The FDA has finally published its guidance on the naming of biosimilar drugs, removing what has been seen as a brake on the entry of these drugs onto the US market.
The companies selling original brands of biologic drugs have long argued that – unlike small-molecule generics – biosimilars should not simply be able to use the same international non-proprietary name (INN) because while they are interchangeable they are not identical to the reference products they copy.
It has been suggested for example that using the same name could make it harder to identify product-specific side effects that may occur from a manufacturing process problem or inadvertent substitution of biological products that are not determined to be interchangeable by the FDA.
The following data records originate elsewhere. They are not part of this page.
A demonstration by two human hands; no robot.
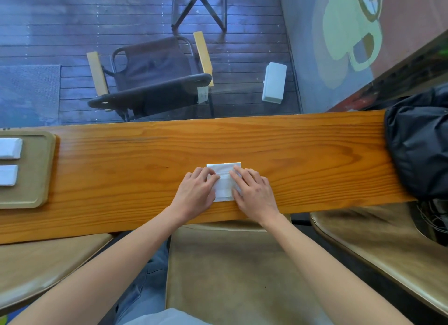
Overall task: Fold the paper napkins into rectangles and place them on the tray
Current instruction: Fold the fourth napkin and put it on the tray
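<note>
No brand, label or readable writing shows anywhere; the only marking is a painted coffee cup [351, 31] on the wall at 1 o'clock.

A white paper napkin [224, 183] lies flat on the wooden counter [145, 164], just right of centre and near the counter's near edge. It is partly folded, with its long axis running from 12 to 6 o'clock, away from the person.

The left hand [196, 191] rests on the napkin's left edge, its fingers curled and close together, fingertips pressing the paper. The right hand [254, 191] lies on the right edge, fingers straighter and slightly spread, flat on the napkin.

At 9 o'clock, well apart from the hands, a tan tray [36, 179] sits on the counter with two folded napkins [9, 148] on it, their long axes running from 9 to 3 o'clock, one beyond the other. A black bag [417, 150] rests on the counter at 3 o'clock.
</note>
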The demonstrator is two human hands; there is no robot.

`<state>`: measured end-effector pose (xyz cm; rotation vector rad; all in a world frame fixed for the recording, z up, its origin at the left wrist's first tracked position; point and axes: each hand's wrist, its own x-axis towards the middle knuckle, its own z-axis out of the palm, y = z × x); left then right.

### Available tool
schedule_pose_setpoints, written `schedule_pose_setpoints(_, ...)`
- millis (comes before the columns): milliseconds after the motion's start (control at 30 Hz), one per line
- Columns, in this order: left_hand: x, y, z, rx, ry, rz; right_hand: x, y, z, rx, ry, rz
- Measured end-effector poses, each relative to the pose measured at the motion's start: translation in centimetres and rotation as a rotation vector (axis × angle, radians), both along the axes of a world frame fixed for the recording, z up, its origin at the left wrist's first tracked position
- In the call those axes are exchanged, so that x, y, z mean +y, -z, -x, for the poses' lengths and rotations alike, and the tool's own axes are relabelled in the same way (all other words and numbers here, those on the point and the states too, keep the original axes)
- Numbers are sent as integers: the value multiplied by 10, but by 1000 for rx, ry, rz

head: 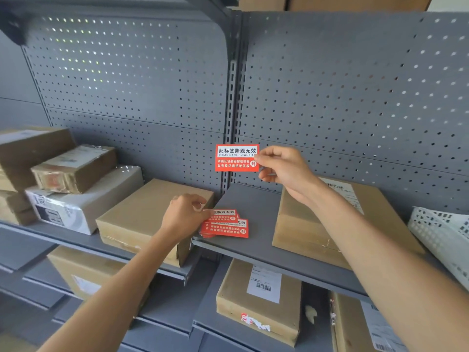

Now, the FDA guidance proposes a solution that has previously been developed by the World Health Organization (WHO), which oversees the INN system. The reference drug and biosimilar will share a core drug substance name but will be distinguishable from each other through the use of an FDA-designated suffix that is unique to each product.
The four letter suffix could either be random or derived from the name of the license holder, as was the case with Sandoz’ Zarxio (filgrastim-sndz), the first biosimilar to be approved by the FDA earlier this year which is interchangeable with Amgen’s white cell stimulator Neupogen (filgrastim).
The FDA insists the suffix would not have to be retrospectively added to existing product inventories, which would represent a significant re-labelling exercise. The naming convention is further detailed in a proposed rule – published by the FDA alongside its guidance – that covers six already-approved biologics including Neupogen and Zarxio.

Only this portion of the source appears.